_Description of the task_
Only the lines from the one containing "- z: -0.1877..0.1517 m" through the one containing "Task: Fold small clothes" should be printed, exactly as they appear below, with both ends included.

_Source data_
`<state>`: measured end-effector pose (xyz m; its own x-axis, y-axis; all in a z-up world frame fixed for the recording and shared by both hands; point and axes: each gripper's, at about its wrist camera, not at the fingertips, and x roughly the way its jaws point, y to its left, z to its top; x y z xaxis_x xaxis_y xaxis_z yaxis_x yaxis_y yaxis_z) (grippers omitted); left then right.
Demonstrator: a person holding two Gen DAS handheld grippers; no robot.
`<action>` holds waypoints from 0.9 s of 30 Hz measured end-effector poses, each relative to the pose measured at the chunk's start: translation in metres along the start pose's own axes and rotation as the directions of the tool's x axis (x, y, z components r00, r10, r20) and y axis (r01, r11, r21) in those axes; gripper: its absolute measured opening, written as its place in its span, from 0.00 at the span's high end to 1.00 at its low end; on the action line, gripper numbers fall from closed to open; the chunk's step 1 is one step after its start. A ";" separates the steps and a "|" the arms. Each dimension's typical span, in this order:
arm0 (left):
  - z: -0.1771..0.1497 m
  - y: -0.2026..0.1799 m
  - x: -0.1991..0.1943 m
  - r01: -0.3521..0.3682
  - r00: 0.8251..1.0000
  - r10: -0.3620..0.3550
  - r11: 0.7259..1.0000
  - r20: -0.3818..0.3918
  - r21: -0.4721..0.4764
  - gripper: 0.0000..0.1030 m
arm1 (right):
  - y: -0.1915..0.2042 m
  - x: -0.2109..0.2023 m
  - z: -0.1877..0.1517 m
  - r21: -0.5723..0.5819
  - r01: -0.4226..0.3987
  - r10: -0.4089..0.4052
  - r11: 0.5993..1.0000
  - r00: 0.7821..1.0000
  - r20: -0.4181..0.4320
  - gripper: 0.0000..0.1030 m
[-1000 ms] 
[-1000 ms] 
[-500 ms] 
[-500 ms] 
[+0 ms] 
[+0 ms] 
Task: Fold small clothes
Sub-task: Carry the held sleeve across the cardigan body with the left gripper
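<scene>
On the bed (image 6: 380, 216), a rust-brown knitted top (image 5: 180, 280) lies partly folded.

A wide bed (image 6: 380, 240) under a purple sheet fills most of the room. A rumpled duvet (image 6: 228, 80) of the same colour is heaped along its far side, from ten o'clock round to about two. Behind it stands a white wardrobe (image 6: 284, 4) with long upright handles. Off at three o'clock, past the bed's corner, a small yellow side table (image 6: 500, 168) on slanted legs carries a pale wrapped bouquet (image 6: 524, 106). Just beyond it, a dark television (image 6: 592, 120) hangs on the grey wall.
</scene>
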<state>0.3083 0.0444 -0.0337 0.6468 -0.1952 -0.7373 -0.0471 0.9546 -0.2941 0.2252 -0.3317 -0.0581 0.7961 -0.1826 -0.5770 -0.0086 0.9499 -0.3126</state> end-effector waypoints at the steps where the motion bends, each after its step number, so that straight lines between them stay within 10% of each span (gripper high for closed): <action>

_Result_
  - z: -0.1877..0.1517 m
  - r21: -0.5723..0.5819
  - r01: -0.4226..0.3987
  - r10: -0.4089..0.4052
  - r11: 0.5993..1.0000
  - r00: 0.7821..1.0000
  - r20: -0.4181..0.4320
  - gripper: 0.0000..0.1030 m
[-1000 ms] 
[-1000 ms] 
[-500 ms] 
[-500 ms] 
[+0 ms] 
[+0 ms] 
Task: Fold small clothes

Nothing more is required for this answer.